Convolution-based Bandpass Filter

Description

This module implements a convolution-based bandpass filter for EEG data. The bandpass_conv function uses a kernel derived from windowed sinc functions to perform the filtering.

Function

bciflow.modules.tf.bandpass.convolution.bandpass_conv(eegdata, low_cut=4, high_cut=40, transition=None, window_type='hamming', kind='same')[source]
Parameters:
  • eegdata (dict) – A dictionary containing the EEG data, where the key ‘X’ holds the raw signal and ‘sfreq’ holds the sampling frequency.

  • low_cut (int) – The lower cutoff frequency of the bandpass filter (default is 4 Hz).

  • high_cut (int) – The upper cutoff frequency of the bandpass filter (default is 40 Hz).

  • transition (int or float) – The transition bandwidth for the filter (default is half the passband width).

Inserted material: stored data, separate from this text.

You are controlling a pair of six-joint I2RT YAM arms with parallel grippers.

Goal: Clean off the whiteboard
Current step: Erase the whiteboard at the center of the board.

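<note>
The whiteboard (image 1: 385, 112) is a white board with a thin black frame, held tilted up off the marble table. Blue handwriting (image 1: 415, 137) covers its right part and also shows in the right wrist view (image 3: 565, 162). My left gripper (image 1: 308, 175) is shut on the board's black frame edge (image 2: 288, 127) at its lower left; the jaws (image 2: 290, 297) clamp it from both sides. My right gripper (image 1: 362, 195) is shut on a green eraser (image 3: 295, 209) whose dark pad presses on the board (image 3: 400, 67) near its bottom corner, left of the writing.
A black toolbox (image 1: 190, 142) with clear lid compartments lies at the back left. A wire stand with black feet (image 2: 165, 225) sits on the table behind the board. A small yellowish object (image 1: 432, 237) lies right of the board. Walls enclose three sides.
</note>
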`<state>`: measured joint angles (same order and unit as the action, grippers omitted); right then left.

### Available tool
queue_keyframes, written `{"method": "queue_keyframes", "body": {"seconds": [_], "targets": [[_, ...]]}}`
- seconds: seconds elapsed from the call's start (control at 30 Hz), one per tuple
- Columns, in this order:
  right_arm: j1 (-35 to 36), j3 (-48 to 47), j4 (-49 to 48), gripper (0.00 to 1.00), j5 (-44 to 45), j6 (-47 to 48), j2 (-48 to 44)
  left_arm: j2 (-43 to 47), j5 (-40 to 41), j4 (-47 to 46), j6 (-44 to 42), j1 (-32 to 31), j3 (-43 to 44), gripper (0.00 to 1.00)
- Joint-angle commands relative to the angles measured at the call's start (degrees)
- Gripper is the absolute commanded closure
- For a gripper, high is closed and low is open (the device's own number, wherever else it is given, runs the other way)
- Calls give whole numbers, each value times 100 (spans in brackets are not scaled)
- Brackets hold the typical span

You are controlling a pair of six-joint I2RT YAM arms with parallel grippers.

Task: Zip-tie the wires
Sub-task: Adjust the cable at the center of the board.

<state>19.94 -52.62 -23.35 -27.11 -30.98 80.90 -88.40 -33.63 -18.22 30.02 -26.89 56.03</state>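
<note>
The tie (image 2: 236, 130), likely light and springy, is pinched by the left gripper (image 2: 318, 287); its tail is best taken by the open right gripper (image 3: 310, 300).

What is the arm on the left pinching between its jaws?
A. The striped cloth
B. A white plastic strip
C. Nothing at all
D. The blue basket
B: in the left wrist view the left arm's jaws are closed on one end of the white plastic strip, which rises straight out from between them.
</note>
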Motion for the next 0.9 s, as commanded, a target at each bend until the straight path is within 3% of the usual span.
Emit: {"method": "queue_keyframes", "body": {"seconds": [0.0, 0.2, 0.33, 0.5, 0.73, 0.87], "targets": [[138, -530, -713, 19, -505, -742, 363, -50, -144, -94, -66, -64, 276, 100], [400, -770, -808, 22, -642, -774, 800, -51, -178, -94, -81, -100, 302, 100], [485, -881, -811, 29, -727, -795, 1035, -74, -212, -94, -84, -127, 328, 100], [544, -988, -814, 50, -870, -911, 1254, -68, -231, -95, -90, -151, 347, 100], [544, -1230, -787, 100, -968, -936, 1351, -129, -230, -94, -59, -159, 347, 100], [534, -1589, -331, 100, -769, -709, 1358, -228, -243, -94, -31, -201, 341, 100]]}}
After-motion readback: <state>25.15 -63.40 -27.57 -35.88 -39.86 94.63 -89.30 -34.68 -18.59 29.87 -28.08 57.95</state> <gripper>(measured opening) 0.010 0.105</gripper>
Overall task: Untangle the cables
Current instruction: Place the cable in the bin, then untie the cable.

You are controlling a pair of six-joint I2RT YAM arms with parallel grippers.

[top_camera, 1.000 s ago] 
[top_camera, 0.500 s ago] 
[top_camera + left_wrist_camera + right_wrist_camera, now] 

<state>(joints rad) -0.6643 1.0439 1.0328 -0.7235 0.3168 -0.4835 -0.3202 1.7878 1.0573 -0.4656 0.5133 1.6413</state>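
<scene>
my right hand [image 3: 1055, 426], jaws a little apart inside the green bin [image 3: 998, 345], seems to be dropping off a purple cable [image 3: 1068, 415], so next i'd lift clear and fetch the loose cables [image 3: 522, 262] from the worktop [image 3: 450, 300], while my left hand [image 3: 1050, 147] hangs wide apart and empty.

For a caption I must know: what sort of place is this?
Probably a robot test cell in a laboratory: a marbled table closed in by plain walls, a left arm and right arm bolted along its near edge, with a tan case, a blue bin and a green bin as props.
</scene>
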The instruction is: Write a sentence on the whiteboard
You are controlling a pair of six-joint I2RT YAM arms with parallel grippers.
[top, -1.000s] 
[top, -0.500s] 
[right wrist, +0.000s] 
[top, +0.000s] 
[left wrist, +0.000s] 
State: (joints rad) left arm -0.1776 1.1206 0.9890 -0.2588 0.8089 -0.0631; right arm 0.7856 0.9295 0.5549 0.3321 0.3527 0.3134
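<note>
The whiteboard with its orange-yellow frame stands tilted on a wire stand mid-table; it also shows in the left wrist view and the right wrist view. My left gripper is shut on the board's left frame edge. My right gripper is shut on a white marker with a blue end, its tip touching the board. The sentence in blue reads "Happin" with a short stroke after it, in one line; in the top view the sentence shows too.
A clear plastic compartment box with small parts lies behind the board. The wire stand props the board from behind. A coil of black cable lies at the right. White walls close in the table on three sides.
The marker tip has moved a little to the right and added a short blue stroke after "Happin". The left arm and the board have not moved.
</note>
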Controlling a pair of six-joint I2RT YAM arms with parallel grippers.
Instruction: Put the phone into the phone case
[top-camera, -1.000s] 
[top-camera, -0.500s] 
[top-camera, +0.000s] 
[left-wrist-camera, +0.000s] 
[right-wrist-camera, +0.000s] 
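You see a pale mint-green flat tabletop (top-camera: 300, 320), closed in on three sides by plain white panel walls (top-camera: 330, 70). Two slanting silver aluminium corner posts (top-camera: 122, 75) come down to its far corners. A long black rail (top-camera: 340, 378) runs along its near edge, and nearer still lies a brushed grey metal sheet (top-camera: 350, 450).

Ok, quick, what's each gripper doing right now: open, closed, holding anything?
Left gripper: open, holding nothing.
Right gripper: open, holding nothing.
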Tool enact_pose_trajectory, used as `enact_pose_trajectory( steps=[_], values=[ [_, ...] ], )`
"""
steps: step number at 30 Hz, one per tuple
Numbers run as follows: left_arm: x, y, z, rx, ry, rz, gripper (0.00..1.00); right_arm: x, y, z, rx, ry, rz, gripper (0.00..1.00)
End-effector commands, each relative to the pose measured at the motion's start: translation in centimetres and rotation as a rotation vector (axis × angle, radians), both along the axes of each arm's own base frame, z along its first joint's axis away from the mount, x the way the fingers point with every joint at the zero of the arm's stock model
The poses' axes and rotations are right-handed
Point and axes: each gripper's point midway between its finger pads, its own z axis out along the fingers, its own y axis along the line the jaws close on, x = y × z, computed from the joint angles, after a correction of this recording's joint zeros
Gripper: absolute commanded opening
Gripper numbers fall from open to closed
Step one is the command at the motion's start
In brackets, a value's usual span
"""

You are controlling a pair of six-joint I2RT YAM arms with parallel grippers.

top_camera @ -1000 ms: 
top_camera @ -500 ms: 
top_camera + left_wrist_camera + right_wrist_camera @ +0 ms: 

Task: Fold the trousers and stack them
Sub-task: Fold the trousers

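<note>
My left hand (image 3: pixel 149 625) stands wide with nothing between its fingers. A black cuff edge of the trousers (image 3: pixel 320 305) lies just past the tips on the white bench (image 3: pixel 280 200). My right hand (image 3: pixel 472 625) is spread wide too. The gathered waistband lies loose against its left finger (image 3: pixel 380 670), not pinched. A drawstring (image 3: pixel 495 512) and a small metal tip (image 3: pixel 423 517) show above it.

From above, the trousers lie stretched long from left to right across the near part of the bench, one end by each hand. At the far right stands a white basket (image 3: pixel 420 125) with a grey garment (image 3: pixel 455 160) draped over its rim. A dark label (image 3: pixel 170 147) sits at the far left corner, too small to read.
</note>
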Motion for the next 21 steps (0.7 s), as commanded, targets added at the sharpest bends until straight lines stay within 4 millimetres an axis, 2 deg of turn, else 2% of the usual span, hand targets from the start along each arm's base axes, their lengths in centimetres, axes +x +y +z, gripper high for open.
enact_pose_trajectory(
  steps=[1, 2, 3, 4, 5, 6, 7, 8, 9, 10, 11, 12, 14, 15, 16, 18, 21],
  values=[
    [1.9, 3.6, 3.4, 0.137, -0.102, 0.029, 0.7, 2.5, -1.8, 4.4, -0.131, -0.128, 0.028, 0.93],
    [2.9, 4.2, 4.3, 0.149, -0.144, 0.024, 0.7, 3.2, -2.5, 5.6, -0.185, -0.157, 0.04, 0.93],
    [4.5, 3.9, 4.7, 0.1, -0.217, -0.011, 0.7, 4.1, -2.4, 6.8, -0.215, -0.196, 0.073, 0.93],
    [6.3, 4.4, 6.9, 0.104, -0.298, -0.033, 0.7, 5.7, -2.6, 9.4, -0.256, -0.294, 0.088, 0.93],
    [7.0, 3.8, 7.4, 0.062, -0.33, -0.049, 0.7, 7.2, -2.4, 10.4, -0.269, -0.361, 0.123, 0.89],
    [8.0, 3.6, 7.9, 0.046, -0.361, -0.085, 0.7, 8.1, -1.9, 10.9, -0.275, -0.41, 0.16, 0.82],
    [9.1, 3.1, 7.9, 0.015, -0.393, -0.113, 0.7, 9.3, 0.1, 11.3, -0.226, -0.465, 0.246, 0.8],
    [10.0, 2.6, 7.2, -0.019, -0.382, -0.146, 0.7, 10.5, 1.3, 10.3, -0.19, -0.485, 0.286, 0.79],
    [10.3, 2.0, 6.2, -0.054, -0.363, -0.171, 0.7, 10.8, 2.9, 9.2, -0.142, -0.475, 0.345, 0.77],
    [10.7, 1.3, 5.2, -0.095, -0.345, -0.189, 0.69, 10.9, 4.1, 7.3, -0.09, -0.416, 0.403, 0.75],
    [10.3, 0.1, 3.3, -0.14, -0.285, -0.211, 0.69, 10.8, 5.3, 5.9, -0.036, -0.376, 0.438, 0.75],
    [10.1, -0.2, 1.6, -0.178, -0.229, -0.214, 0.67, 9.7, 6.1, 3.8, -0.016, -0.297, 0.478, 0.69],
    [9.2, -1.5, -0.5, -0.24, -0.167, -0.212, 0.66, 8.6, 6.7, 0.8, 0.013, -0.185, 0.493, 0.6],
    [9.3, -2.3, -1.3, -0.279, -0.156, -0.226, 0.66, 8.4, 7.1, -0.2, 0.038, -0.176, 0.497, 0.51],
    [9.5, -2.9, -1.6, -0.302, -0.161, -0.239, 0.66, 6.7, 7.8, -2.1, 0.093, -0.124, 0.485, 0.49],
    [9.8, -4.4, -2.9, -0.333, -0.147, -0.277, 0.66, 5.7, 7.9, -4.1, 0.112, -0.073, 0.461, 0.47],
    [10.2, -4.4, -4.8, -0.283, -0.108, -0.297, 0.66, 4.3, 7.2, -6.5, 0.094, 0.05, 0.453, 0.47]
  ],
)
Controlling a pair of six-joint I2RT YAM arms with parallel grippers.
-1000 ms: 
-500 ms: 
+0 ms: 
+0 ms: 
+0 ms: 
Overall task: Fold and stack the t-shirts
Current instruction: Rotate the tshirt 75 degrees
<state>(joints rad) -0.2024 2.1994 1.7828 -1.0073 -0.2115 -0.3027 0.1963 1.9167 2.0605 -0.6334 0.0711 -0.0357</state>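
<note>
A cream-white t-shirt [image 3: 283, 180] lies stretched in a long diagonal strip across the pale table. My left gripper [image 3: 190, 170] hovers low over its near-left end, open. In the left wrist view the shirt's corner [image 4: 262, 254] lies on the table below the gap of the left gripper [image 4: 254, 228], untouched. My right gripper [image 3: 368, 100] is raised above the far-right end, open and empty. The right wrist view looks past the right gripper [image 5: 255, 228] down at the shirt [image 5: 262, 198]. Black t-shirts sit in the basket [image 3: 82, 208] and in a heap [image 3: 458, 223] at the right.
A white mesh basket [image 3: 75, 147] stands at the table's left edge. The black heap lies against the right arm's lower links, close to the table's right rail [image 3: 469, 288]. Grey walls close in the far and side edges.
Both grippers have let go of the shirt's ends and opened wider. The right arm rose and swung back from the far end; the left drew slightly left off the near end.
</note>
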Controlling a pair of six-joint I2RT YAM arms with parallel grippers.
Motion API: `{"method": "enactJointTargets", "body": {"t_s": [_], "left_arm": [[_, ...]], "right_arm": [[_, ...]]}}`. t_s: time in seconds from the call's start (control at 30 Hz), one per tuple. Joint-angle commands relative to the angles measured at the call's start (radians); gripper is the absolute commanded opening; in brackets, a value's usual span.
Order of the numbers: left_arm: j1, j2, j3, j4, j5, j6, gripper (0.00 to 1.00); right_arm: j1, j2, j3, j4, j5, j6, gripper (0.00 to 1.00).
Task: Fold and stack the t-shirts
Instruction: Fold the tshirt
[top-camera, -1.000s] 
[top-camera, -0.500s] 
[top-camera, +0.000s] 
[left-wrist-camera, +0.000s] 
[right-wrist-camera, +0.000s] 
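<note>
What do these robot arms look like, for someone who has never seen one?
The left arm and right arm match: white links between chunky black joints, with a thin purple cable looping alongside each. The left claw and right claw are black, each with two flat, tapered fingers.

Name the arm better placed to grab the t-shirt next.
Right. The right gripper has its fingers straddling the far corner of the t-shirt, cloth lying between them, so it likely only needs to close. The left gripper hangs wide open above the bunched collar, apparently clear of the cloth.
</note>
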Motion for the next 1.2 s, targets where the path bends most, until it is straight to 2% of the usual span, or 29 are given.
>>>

  • window_type (str) – The type of window used for the sinc function (‘hamming’ or ‘blackman’, default is ‘hamming’).

  • kind (str) – The convolution mode (‘same’ or ‘valid’, default is ‘same’).

Returns:

output – The original dictionary with the filtered data stored under the key ‘X’.

Return type:

dict

The implementation constructs low-pass and high-pass filters using windowed sinc functions and combines them into a bandpass filter kernel.